Concomitant use of diclofenac with systemic NSAIDs, such as selective cyclooxygenase-2 inhibitors, should be avoided due to the lack of evidence for synergistic effect and the potential for additive adverse effects.

Caution is required in elderly patients. In particular, the lowest effective dose is recommended for frail elderly patients or those with low body weight.

Allergic reactions, including anaphylactic/anaphylactoid reactions, may occur with diclofenac, as with other NSAIDs, even in the absence of prior exposure to diclofenac. Hypersensitivity reactions may also progress to Kounis syndrome—a serious allergic reaction that may lead to myocardial infarction. Symptoms of this reaction may include chest pain resulting from an allergic reaction to diclofenac.

Due to its pharmacodynamic properties, diclofenac may mask signs and symptoms of infection.

Gastrointestinal effects.

When using all NSAIDs, including diclofenac, cases of gastrointestinal bleeding (hematemesis, melena), ulceration, or perforation have been reported, which may be fatal and may occur at any time during treatment, with or without warning symptoms or history of serious gastrointestinal events. These events are usually more severe in elderly patients. If gastrointestinal bleeding or ulceration occurs in patients receiving diclofenac, the drug should be discontinued.

Use of NSAIDs, including diclofenac, may be associated with an increased risk of gastrointestinal anastomotic insufficiency. Caution and close medical monitoring are recommended when using diclofenac after gastrointestinal surgery.

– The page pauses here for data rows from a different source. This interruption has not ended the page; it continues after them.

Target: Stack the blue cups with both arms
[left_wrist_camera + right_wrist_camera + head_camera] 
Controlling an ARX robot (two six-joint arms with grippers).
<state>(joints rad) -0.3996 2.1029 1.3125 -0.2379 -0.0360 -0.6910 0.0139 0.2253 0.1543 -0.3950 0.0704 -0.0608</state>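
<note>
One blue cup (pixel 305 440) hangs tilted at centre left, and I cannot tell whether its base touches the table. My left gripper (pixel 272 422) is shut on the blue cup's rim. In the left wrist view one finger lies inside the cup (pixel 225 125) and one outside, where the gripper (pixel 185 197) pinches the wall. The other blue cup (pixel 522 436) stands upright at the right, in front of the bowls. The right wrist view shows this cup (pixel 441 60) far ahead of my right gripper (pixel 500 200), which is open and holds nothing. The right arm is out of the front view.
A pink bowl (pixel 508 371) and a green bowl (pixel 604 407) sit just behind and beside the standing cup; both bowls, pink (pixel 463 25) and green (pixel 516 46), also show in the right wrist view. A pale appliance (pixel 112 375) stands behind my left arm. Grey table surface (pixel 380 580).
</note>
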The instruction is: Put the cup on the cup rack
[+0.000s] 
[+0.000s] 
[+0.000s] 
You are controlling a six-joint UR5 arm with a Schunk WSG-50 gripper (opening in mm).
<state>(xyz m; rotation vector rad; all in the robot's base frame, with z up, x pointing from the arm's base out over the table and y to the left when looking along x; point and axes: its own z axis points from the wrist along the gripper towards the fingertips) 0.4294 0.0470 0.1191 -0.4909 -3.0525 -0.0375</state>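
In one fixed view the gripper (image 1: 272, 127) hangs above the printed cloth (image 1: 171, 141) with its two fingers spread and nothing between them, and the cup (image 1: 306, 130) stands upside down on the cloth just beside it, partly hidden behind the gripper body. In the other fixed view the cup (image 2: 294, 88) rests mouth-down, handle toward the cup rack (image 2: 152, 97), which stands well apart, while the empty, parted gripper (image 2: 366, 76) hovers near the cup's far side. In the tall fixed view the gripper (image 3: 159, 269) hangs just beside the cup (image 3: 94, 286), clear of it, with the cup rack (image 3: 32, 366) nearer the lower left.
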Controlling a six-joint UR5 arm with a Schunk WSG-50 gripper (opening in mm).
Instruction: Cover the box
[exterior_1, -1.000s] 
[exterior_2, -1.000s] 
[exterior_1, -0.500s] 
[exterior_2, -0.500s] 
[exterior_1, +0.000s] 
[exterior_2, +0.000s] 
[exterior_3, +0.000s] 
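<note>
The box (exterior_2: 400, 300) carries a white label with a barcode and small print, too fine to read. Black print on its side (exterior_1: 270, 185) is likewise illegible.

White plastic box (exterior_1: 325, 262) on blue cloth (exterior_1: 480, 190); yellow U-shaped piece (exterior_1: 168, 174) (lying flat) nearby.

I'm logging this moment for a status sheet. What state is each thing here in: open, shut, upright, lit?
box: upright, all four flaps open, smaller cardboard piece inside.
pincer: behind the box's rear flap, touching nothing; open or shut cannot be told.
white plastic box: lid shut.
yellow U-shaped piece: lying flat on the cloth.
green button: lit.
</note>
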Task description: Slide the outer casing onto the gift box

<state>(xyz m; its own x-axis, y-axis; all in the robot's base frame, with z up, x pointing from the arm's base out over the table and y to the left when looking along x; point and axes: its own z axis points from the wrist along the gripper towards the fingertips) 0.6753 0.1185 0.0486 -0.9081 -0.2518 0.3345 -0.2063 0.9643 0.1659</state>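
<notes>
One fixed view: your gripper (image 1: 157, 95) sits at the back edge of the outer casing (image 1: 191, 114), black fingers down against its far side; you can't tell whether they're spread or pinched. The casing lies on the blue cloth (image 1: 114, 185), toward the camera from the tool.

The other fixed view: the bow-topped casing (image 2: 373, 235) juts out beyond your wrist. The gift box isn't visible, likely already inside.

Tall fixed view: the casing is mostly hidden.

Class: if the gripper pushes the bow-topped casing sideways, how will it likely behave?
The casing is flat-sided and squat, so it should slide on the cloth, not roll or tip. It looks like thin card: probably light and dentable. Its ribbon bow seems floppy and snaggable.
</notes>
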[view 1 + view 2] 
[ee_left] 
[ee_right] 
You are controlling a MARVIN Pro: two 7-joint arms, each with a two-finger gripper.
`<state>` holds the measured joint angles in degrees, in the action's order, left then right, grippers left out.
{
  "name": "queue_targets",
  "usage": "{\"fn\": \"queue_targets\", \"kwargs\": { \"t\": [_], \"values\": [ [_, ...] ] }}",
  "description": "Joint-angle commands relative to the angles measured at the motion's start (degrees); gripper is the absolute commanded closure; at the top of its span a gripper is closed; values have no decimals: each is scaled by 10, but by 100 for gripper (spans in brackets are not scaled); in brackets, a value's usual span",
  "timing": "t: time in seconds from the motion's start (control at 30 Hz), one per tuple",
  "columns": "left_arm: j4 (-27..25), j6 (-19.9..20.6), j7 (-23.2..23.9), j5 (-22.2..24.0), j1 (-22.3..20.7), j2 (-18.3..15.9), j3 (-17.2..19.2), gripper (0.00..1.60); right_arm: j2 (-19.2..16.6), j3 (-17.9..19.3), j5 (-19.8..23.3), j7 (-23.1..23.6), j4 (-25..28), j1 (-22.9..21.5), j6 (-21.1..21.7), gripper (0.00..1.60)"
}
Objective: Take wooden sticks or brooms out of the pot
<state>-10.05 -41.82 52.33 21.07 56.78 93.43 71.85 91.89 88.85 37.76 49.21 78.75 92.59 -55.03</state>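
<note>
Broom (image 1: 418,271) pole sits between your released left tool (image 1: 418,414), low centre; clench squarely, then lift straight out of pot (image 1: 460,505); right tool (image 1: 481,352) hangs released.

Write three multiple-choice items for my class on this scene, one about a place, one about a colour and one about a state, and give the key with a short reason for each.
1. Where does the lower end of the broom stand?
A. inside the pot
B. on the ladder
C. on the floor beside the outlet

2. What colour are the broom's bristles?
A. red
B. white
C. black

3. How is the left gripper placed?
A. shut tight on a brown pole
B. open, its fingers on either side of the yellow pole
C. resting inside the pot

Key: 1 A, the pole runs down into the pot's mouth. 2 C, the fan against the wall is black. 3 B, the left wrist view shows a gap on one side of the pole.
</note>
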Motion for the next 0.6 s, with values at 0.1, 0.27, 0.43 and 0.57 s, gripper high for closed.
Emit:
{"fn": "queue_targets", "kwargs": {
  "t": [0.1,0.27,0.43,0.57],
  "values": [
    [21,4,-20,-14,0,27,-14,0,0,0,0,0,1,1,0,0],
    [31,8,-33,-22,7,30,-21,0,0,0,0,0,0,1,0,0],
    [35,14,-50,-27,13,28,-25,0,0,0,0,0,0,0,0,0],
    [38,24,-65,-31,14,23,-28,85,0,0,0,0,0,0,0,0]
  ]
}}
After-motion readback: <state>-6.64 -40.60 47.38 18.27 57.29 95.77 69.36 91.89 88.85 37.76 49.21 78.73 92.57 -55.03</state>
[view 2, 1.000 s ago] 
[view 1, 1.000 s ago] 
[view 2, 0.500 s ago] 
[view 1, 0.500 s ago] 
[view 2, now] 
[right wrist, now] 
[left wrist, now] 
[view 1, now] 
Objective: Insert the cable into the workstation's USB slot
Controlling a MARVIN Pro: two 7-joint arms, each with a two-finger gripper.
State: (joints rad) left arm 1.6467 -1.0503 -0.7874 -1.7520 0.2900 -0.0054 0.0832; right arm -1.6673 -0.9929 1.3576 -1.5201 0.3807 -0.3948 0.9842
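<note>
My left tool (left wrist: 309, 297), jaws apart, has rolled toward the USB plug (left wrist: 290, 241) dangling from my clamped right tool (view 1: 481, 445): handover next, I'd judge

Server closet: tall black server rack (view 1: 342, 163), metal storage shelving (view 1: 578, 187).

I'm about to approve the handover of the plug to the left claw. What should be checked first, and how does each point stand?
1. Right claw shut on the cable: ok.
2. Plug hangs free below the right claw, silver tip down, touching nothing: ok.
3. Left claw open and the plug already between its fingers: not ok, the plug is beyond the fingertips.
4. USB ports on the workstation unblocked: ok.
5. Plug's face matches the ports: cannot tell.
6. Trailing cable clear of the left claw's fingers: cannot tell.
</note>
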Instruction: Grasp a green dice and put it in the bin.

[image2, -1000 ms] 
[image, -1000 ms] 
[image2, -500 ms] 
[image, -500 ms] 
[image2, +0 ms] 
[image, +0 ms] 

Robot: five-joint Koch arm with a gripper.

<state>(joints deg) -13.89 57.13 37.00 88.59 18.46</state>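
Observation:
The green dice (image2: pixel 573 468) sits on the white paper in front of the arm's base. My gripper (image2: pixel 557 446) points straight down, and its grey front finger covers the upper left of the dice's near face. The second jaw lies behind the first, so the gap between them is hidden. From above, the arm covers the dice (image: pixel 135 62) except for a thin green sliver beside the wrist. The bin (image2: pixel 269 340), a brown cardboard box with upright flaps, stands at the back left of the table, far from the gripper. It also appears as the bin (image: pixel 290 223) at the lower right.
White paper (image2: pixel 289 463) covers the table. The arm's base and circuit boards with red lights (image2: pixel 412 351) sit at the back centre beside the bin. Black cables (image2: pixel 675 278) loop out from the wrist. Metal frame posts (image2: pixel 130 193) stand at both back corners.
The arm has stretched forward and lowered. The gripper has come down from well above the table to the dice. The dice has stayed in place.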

As with other NSAIDs, including diclofenac, medical supervision and special caution are required for patients with symptoms indicating gastrointestinal (GI) disturbances. The risk of GI bleeding, ulceration, or perforation increases with higher NSAID doses, including diclofenac.

Elderly patients have an increased frequency of adverse reactions to NSAIDs, particularly gastrointestinal bleeding and perforation, which may be fatal.

To reduce the risk of such GI toxicity, treatment should be initiated and maintained at the lowest effective doses. For such patients, as well as those requiring concomitant use of low-dose acetylsalicylic acid (ASA/aspirin) or other drugs likely to increase GI adverse effects, consideration should be given to combined therapy with protective agents (e.g., proton pump inhibitors or misoprostol). Patients with a history of gastrointestinal toxicity, especially the elderly, should report any unusual abdominal symptoms (particularly GI bleeding). Caution is also required for patients receiving concomitant medications that may increase the risk of ulceration or bleeding, such as systemic corticosteroids, anticoagulants (e.g., warfarin), antiplatelet agents (e.g., ASA), or selective serotonin reuptake inhibitors.

Hepatic effects.

Close medical monitoring is required when diclofenac is prescribed to patients with impaired liver function, as their condition may worsen.

As with other NSAIDs, including diclofenac, levels of one or more liver enzymes may increase.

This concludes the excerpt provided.